Ma il fatto che il prelievo sia consentito non significa che per la banca sia un movimento invisibile. Quando gli importi aumentano, entra infatti in gioco un’altra regola.
Cosa accade quando i prelievi diventano elevati o ripetuti
Le banche, Poste Italiane, gli istituti di pagamento e altri intermediari sono soggetti agli obblighi antiriciclaggio.
Uno dei meccanismi previsti riguarda le cosiddette comunicazioni oggettive alla UIF, l’Unità di Informazione Finanziaria per l’Italia.
La regola è piuttosto precisa: devono essere comunicate le movimentazioni in contanti che, riferite allo stesso soggetto, raggiungono almeno 10.000 euro complessivi nel corso di un mese solare, anche quando il totale viene raggiunto attraverso più operazioni singolarmente pari o superiori a 1.000 euro.
Per capire meglio, puoi immaginare situazioni come queste:
- fai più prelievi importanti nello stesso mese;
- alterni versamenti e prelievi in contanti di importo rilevante;
- effettui diverse operazioni in contanti che, considerate complessivamente, raggiungono la soglia prevista.
C’è però un dettaglio fondamentale: comunicazione non significa accertamento fiscale, e soprattutto non significa che hai commesso qualcosa di illecito.
La UIF utilizza queste informazioni nell’ambito delle attività di prevenzione e analisi contro il riciclaggio. Nel 2025 ha ricevuto dati relativi a 44,6 milioni di operazioni di versamento e prelevamento in contanti, per un valore complessivo di 234,7 miliardi di euro.
Quindi un movimento che entra in questi flussi informativi non comporta automaticamente né una multa né un problema con il Fisco. Ma rimane un altro aspetto, diverso dalla semplice soglia numerica, ed è probabilmente quello più importante.
Perché la banca può chiederti spiegazioni sui contanti
Il sistema antiriciclaggio non guarda solamente a una cifra precisa. Gli intermediari devono valutare anche il comportamento complessivo del cliente e le eventuali operazioni che possono apparire anomale rispetto al suo profilo.
Questo significa che non esiste una cifra magica sotto la quale ogni operazione è automaticamente irrilevante o sopra la quale sei automaticamente sotto accertamento.
Un pensionato che improvvisamente esegue numerosi prelievi molto consistenti, per esempio, presenta una situazione diversa da un’attività che normalmente movimenta grandi quantità di denaro.
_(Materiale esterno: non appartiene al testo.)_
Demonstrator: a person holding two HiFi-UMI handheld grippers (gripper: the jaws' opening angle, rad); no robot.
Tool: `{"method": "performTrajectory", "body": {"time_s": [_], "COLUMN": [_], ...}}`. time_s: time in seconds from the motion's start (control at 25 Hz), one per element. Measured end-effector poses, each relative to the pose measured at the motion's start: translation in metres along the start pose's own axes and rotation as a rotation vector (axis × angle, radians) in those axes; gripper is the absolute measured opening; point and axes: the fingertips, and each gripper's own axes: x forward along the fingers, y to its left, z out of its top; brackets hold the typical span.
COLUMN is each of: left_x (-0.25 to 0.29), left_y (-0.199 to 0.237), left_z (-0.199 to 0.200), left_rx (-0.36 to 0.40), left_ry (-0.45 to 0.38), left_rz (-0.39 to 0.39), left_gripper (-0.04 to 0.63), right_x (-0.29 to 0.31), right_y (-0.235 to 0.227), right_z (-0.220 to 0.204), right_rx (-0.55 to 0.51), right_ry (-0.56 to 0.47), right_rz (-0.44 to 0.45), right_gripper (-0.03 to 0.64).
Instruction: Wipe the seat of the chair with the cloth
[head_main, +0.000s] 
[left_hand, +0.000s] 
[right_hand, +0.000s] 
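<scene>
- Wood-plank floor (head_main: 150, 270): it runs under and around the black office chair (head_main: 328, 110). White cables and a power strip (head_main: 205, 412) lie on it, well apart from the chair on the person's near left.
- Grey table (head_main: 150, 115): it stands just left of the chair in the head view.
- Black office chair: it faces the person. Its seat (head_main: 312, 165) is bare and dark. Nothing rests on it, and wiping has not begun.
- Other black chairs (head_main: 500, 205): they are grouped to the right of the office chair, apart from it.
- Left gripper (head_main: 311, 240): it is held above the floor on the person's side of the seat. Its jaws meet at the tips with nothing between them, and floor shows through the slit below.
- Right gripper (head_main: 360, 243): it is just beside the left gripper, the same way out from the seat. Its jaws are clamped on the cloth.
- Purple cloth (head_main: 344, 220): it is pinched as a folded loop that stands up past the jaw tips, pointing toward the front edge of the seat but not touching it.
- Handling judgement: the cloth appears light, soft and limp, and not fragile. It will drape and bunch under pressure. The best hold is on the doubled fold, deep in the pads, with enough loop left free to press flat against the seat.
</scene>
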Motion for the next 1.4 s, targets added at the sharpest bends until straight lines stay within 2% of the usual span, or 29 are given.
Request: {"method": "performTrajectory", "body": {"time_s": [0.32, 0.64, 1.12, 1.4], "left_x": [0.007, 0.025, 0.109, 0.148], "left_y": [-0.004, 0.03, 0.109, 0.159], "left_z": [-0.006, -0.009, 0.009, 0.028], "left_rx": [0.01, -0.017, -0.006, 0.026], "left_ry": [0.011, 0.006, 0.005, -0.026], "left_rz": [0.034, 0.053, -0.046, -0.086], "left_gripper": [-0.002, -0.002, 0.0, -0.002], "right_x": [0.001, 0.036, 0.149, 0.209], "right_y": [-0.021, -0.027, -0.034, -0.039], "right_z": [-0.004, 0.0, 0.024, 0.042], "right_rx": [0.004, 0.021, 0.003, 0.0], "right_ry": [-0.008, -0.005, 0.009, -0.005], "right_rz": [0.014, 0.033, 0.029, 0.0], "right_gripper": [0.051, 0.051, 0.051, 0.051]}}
Il contesto può quindi fare la differenza.
Quando emergono elementi ritenuti sospetti, gli intermediari hanno specifici obblighi di segnalazione delle operazioni sospette alla UIF. Non si tratta di una condanna del cliente, ma di uno strumento previsto dalla normativa antiriciclaggio.
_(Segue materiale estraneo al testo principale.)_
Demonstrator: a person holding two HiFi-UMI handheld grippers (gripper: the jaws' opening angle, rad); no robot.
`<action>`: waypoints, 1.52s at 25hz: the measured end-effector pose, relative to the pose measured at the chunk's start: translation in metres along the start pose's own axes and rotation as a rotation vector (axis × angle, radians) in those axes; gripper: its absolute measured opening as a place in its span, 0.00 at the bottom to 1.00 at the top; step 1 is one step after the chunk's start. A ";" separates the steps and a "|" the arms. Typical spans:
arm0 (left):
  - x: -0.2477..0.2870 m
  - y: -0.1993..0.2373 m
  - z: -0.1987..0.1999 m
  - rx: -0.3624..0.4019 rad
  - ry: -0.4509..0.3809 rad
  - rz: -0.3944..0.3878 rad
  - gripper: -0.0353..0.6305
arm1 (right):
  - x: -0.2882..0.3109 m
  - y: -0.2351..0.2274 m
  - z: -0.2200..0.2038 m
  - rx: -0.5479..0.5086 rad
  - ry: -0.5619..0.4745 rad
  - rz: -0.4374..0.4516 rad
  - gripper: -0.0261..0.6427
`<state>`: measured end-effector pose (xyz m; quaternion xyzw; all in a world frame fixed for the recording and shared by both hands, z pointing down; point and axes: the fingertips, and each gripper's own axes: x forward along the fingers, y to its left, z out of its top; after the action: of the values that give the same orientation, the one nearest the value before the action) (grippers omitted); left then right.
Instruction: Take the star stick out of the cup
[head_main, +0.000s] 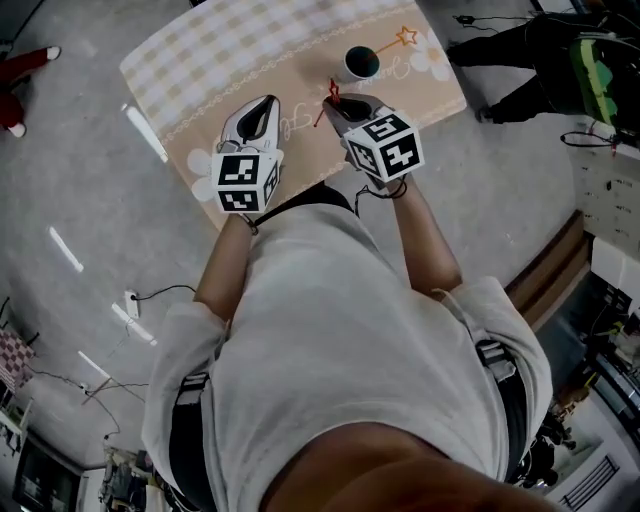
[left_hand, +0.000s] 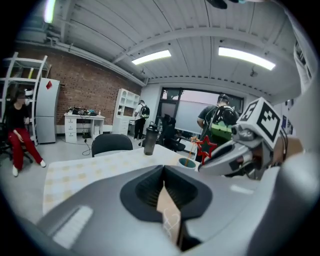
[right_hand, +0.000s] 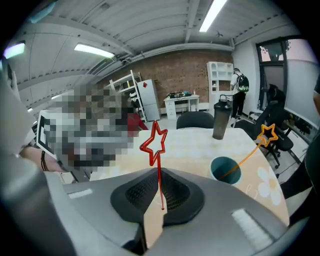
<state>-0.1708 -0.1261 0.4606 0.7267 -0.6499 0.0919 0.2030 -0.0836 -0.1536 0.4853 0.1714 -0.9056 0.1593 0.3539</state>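
Right gripper (right_hand: 159, 192) is clamped on the red star stick (right_hand: 154, 142), held upright left of the cup (right_hand: 216, 165). Left gripper (left_hand: 167, 200) is closed and empty.

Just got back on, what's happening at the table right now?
A person works two handheld grippers over the cloth-covered table. The right gripper is shut on a red star stick, clear of the teal cup. An orange star stick leans in the cup. The left gripper is shut and empty.
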 end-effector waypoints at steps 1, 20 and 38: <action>0.001 0.002 -0.005 -0.002 0.012 0.008 0.06 | 0.007 0.000 -0.005 0.005 0.013 0.008 0.06; 0.059 0.045 -0.046 -0.070 0.147 0.146 0.06 | 0.102 -0.028 0.017 0.100 -0.166 -0.011 0.06; 0.070 0.076 -0.059 -0.108 0.198 0.247 0.06 | 0.159 -0.048 0.008 0.056 -0.064 0.033 0.06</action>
<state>-0.2282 -0.1703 0.5550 0.6167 -0.7151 0.1522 0.2918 -0.1777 -0.2312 0.5987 0.1712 -0.9143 0.1850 0.3172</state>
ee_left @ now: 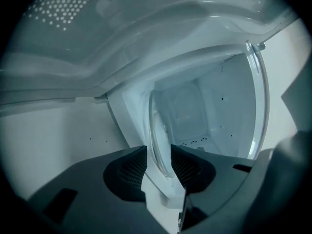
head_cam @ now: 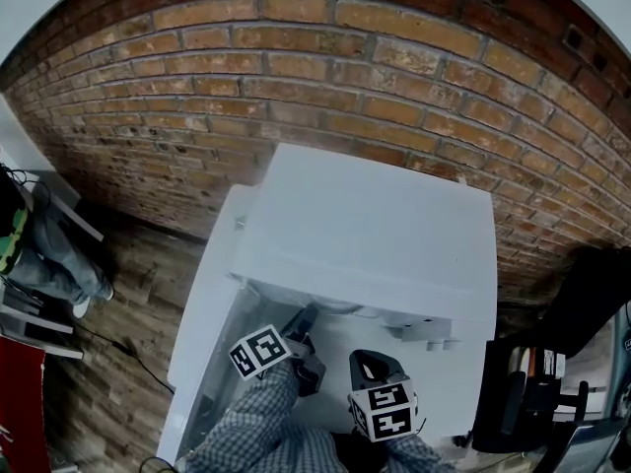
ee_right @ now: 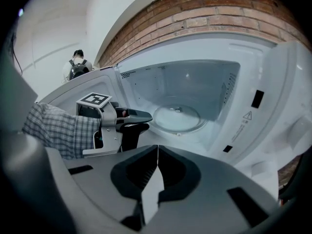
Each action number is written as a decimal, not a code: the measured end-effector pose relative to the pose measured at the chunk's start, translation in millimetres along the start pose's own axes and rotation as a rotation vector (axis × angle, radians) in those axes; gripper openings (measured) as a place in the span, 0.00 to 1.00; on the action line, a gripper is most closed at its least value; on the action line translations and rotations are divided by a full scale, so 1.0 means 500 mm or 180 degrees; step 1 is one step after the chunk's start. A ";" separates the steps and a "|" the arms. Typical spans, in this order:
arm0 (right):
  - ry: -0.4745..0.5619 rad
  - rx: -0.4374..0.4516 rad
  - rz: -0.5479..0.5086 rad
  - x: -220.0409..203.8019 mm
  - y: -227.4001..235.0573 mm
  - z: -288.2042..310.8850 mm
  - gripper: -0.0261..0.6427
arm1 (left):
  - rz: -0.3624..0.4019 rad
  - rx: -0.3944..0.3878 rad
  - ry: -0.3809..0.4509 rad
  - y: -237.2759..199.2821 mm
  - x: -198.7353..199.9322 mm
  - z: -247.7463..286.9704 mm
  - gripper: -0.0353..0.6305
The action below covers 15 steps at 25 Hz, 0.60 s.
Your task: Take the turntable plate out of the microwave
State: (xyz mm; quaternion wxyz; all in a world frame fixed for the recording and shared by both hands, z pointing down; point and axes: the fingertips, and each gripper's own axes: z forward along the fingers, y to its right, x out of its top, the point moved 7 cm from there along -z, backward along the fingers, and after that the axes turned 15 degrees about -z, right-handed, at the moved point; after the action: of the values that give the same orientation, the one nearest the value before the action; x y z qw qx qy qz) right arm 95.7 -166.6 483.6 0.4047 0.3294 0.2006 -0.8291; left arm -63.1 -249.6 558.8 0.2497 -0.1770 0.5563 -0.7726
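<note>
We find the left hand-held gripper (ee_left: 158,167) with jaws spread around the turntable plate's (ee_left: 158,130) rim, inside the microwave (head_cam: 375,235). The right hand-held gripper (ee_right: 157,172) has its jaws together, holding nothing.

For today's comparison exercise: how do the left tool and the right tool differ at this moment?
Left tool has its jaws apart around the rim of the plate; right tool has them shut and empty. Left tool reaches into the microwave; right tool is outside it. Both point at the open microwave.
</note>
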 end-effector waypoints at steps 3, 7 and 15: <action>-0.0015 -0.0002 0.0009 0.000 0.001 0.007 0.07 | -0.0076 -0.0016 0.0004 0.001 0.004 0.005 0.25; -0.0044 0.0014 -0.0005 -0.001 0.001 0.016 0.07 | -0.0280 -0.0035 0.0051 -0.001 0.008 0.008 0.22; -0.0059 0.0060 -0.0004 -0.001 -0.004 0.032 0.07 | -0.0559 0.0028 0.0103 -0.010 0.010 0.007 0.11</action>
State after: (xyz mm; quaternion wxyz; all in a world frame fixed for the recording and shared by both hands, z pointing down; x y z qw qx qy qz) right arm 88.2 -174.8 495.5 0.4029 0.3254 0.1893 -0.8342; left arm -66.2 -254.0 564.6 0.1727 -0.2115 0.5392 -0.7967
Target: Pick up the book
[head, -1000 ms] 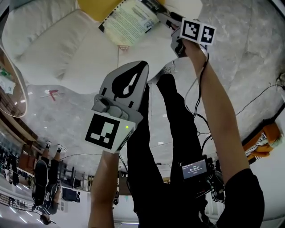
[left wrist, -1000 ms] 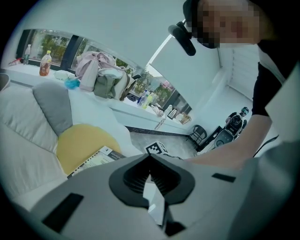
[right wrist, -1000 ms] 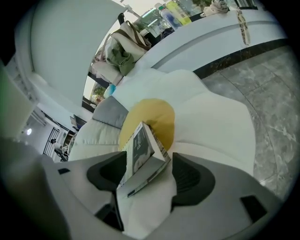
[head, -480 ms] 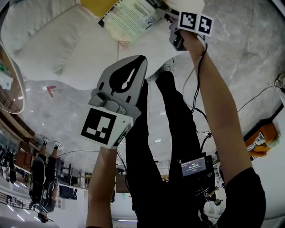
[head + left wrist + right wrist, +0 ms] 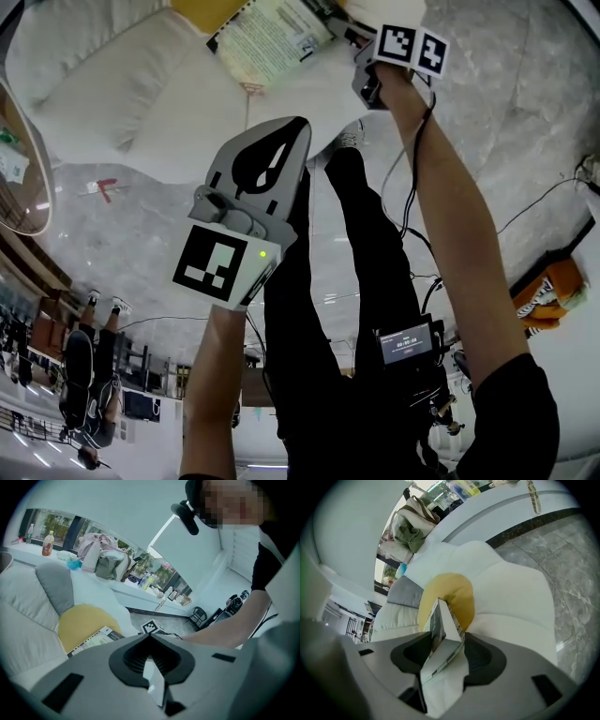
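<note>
The white sofa fills the top of the head view; its front edge curves across in front of the person's black-trousered legs, which stand close against it. Below that edge lies open marble floor, bare on the side away from the sofa save for a thin cable well out from it. The seat of the sofa is wide and mostly free; a yellow cushion leans at its back, with a grey cushion beside it.

The right gripper reaches over the sofa's front edge onto the seat; its jaws have just been closing and stand fairly wide, one pad on each side of the book, whose near edge sits between them and meets both; the grip is on that edge only. The left gripper hangs in front of the sofa, above the floor; its jaw tips are together and it has hold of nothing.

The book lies on the sofa seat, its far corner over the yellow cushion; its cover is pale, yellow-green, with lines of small print; a black-and-white dashed strip runs along one long side; in the right gripper view its covers gape in a narrow wedge.
</note>
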Demonstrator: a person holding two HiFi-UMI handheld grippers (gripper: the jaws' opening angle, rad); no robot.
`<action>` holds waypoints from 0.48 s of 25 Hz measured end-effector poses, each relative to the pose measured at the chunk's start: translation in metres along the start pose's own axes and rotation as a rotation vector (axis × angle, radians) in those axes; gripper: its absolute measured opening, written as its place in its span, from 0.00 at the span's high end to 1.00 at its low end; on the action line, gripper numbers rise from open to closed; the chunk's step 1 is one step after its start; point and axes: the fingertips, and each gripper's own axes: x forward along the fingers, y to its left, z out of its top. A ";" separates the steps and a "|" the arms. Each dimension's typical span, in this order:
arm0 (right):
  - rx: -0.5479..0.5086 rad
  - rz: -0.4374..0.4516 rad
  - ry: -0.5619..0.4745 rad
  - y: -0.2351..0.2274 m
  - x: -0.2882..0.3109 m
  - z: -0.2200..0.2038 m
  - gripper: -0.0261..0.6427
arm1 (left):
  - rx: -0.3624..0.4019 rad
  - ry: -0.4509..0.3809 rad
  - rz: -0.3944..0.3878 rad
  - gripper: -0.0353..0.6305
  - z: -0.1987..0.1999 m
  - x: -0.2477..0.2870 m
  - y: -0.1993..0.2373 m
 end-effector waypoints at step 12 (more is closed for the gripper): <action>0.043 0.062 0.008 0.029 -0.030 -0.011 0.68 | 0.004 -0.025 -0.005 0.93 0.007 -0.018 -0.021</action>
Per questo la banca può anche chiederti informazioni sull’operazione. Se stai semplicemente ritirando risparmi regolarmente detenuti sul tuo conto per una spesa lecita, il prelievo in sé non diventa illegale solo perché l’importo è elevato.
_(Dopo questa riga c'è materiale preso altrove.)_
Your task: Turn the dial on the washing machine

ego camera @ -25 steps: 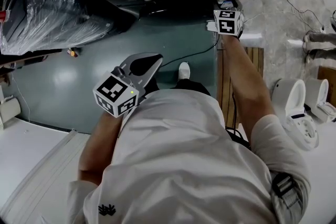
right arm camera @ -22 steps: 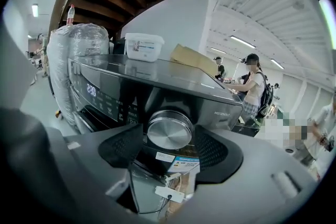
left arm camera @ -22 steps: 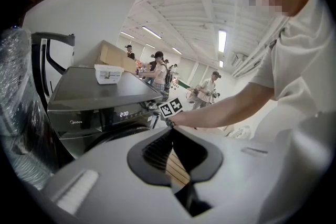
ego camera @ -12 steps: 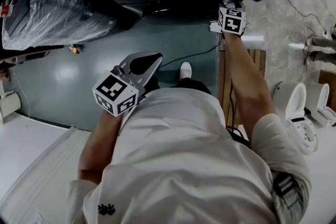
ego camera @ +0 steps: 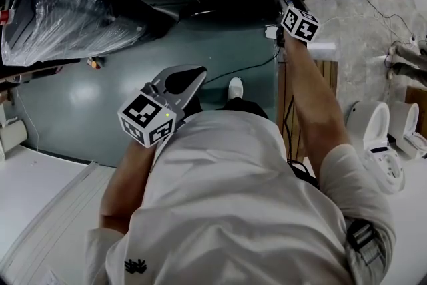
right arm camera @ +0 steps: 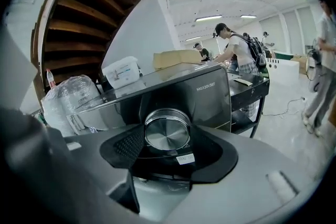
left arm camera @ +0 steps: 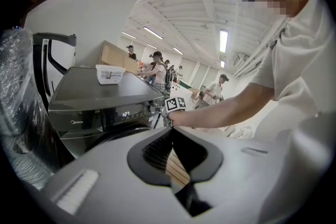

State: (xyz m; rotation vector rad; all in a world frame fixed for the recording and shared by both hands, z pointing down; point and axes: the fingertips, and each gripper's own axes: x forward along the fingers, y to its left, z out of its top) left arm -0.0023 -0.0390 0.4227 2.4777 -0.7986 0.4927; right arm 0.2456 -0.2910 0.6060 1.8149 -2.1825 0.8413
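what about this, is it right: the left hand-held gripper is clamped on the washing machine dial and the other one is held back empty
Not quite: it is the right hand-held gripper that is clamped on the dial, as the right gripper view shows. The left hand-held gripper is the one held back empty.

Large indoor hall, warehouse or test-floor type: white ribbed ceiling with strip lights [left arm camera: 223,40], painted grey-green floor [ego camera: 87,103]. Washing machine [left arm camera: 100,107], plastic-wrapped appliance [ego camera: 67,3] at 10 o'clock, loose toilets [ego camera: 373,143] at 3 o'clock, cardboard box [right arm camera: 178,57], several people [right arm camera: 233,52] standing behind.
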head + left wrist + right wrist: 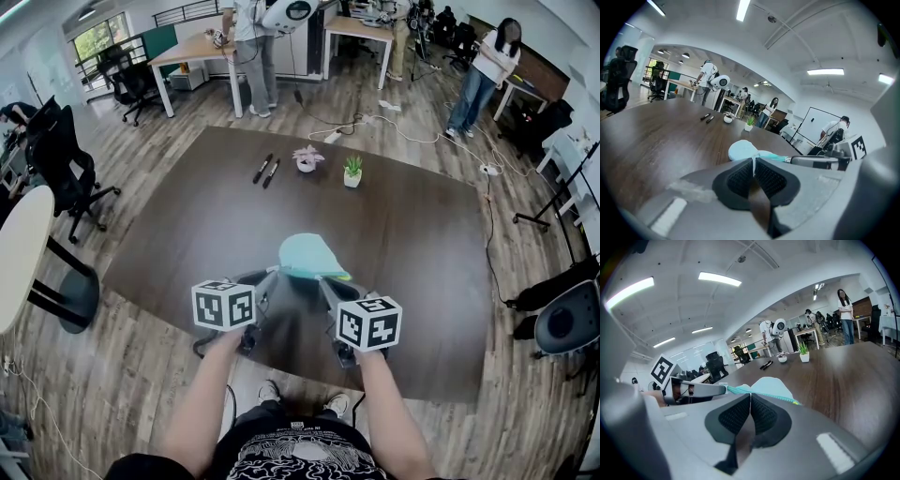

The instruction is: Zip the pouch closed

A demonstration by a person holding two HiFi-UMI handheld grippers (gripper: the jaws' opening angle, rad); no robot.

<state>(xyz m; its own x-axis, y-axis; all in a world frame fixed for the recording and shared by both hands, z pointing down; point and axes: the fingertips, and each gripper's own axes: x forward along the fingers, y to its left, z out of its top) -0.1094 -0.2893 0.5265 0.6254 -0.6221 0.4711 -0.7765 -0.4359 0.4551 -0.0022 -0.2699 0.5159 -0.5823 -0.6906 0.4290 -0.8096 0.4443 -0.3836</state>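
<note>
**Colleague:** What's hard to make out?

**Me:** I'm holding the light teal pouch (309,255) at the near middle of the table (178,234), and my tips are covering its near zipper edge. The left gripper (275,273) is pinching a thin strip of that edge. The right gripper (324,279) is clamping shut on it too, though I can't tell if it's on the pull.

**Colleague:** Any writing?

**Me:** The marker cubes (223,305) are showing only black-and-white squares, and the shirt print (291,457) is blurring out.

**Colleague:** Arms?

**Me:** Both forearms (208,394) are reaching forward, with the grippers angling inward and slightly down.

from our head we look steeply down on the dark brown wooden table (187,234); each gripper camera sits low behind its jaws, facing across it. all three share the pale turquoise fabric pouch (309,255).
</note>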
Devi invece fare attenzione a ciò che accade dopo aver ritirato quei soldi.
Puoi infatti prelevare una somma elevata dal tuo conto, ma se poi la utilizzi per effettuare un pagamento in contanti a un’altra persona, tornano in gioco le norme sul limite all’uso del contante. Ed è questa distinzione tra prelevare e trasferire denaro a qualcuno che spesso crea più confusione.
In sintesi, quindi, prelevare molti contanti non significa automaticamente avere problemi. Il bancomat può avere propri limiti giornalieri o mensili, mentre determinate movimentazioni elevate vengono registrate nell’ambito degli obblighi antiriciclaggio. Il punto decisivo non è semplicemente quanto denaro ritiri, ma anche come, con quale frequenza e successivamente per quale operazione viene utilizzato.